Profissional reconhecido pelo trabalho vê sua atividade em declínio e conta os motivos para cada momento da trajetória

Esta pauta surgiu diante da necessidade de um jornalista do Olhar67, que precisou dos serviços de um marceneiro para consertar o lastro da cama que havia quebrado.

Ao procurar um profissional pelo bairro Santo Amaro, ele se deparou com a marcenaria do senhor Sebastião, que o atendeu prontamente, mas disse que não poderia fazer o conserto no momento, porque tinha vendido suas ferramentas, pois estava encerrando suas atividades como fabricante de móveis.

O senhor Sebastião estava com a voz embargada, um olhar triste, transparecendo um certo desapontamento, e continuou contando sua história àquele estranho: “…depois de 65 anos de profissão, vou ter que parar. As pessoas não querem mais comprar móveis fabricados sob encomenda, de madeira e com grande durabilidade, elas preferem comprar aqueles vendidos pelas grandes lojas, que duram menos e quando estragam não precisam consertar, é só ir na loja e comprar outro”, desabafou na ocasião.
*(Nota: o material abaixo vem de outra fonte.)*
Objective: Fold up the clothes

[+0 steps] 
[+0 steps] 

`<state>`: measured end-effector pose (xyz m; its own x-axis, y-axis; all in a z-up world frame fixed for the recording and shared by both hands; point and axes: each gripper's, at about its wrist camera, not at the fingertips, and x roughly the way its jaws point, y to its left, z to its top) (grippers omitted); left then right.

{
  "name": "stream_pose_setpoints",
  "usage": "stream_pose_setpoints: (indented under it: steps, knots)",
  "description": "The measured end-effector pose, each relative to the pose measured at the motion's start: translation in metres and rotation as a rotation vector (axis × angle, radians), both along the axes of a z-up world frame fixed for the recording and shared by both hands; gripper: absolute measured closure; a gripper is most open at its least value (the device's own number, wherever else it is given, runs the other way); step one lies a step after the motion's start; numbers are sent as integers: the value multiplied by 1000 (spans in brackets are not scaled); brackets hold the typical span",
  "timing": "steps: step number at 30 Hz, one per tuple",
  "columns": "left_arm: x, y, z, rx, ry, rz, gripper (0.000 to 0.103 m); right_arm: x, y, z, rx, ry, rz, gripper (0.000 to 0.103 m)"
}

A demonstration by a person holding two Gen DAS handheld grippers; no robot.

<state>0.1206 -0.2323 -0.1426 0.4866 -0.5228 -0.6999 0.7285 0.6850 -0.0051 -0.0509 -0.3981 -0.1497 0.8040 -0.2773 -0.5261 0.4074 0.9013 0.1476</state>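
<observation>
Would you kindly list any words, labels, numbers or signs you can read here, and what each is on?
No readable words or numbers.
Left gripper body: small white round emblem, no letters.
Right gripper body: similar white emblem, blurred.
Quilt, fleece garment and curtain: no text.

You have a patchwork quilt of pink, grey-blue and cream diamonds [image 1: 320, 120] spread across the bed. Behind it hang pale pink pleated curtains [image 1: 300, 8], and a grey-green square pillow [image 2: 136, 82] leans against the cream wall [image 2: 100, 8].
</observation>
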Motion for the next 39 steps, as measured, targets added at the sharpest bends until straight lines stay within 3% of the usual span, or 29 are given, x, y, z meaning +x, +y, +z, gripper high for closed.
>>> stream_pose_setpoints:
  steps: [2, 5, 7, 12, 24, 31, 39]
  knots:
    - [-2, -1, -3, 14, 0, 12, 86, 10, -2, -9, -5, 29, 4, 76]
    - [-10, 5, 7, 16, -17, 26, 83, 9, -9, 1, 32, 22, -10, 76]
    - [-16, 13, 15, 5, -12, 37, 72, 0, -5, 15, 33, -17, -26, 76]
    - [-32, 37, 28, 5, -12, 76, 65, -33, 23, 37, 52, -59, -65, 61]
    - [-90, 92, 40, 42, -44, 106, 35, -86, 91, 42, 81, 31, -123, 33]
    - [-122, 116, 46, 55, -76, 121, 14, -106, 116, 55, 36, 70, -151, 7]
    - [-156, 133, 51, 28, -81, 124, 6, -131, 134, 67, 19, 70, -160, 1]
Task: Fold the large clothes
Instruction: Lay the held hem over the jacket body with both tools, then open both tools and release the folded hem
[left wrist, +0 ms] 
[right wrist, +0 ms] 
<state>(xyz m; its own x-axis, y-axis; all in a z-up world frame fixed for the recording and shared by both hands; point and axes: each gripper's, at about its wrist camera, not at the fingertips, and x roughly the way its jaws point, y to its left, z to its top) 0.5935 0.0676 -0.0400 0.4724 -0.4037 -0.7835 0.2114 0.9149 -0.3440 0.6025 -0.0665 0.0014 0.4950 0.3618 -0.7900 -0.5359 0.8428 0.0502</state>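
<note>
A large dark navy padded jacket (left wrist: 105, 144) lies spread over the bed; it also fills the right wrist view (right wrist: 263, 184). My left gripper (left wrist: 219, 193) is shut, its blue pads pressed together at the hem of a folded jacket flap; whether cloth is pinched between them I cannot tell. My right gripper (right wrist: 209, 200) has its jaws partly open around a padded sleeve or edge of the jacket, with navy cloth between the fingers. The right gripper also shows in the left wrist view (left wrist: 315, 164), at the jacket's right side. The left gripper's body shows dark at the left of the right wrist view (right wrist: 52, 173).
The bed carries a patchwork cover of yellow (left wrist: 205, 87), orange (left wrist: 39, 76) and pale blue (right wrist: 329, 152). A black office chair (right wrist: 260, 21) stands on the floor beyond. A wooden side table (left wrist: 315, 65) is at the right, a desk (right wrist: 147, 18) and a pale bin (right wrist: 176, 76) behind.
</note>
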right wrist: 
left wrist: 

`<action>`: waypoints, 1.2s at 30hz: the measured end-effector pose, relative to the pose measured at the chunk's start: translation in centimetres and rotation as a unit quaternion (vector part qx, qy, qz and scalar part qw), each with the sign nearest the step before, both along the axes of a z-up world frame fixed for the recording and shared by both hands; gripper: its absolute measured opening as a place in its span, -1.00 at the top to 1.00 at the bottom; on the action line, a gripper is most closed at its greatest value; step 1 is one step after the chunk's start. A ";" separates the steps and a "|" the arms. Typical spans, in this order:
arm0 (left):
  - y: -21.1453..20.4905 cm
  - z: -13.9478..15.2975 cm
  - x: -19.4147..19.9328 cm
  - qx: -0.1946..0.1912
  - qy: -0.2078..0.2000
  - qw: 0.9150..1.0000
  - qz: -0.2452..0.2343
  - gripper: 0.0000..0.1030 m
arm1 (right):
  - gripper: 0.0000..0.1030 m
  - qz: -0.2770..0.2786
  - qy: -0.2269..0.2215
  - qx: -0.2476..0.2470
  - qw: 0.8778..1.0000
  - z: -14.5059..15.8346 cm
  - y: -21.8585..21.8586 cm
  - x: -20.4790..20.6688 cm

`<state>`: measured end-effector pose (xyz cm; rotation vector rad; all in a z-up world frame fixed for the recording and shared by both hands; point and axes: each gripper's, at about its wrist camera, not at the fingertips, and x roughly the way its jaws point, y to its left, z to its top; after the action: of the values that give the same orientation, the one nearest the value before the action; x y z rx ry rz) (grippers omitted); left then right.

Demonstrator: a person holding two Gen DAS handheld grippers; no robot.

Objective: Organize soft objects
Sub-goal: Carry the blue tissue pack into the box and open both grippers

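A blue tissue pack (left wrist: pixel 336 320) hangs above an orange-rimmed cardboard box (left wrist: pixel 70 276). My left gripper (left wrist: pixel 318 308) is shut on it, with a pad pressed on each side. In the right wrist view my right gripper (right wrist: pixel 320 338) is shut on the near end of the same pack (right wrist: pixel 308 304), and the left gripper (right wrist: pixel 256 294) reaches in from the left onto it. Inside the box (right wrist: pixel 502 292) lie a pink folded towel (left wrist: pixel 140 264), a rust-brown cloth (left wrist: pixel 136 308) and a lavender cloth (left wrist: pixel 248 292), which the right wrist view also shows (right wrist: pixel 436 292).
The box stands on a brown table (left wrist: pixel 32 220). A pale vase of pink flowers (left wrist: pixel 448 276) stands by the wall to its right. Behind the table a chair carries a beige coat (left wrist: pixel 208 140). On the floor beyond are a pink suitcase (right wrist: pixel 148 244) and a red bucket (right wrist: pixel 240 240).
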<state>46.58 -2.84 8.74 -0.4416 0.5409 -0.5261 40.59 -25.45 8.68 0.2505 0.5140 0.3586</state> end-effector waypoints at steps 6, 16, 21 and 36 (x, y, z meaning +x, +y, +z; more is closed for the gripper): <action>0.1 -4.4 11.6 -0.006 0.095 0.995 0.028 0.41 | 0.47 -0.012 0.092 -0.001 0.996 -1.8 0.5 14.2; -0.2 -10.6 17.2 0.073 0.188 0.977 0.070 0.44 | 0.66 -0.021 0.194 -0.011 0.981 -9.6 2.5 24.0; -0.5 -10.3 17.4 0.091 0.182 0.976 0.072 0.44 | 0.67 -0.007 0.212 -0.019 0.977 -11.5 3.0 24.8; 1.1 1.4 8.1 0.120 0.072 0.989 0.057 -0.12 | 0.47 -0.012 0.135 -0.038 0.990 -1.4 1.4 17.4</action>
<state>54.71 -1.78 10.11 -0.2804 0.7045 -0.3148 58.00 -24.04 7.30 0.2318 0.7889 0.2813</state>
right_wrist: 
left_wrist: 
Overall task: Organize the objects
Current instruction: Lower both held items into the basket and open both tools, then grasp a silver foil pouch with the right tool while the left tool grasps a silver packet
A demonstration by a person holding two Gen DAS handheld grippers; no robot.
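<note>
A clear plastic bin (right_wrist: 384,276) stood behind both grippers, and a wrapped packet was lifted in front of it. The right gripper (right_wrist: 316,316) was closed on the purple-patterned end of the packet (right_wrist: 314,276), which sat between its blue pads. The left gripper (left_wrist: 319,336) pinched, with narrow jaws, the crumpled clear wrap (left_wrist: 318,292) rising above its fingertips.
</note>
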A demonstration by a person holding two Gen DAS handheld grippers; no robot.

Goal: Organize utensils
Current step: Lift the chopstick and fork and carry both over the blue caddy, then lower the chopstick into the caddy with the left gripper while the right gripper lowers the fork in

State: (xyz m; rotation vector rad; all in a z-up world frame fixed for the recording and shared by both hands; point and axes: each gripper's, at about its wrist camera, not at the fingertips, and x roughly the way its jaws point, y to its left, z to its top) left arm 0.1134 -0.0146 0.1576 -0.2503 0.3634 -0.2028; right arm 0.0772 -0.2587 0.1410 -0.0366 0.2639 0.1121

O jornalista, ao sentir aquela emoção e ver a tristeza no semblante daquele senhor, perguntou se ele poderia conceder uma entrevista para a equipe do site. Sem pensar muito e nem entender direito o convite, o marceneiro abriu um sorriso e aceitou, mas perguntou com um tom desconfiado: “Tenho que pagar alguma coisa?”

Não senhor, responde o jornalista. Então, trocaram contatos, marcaram o dia e o horário, gravamos a entrevista e aqui estamos para mostrar a história do senhor Sebastião. Isso é Olhar além, é sensibilidade, é se importar com o próximo, querer ouvir e contar suas histórias.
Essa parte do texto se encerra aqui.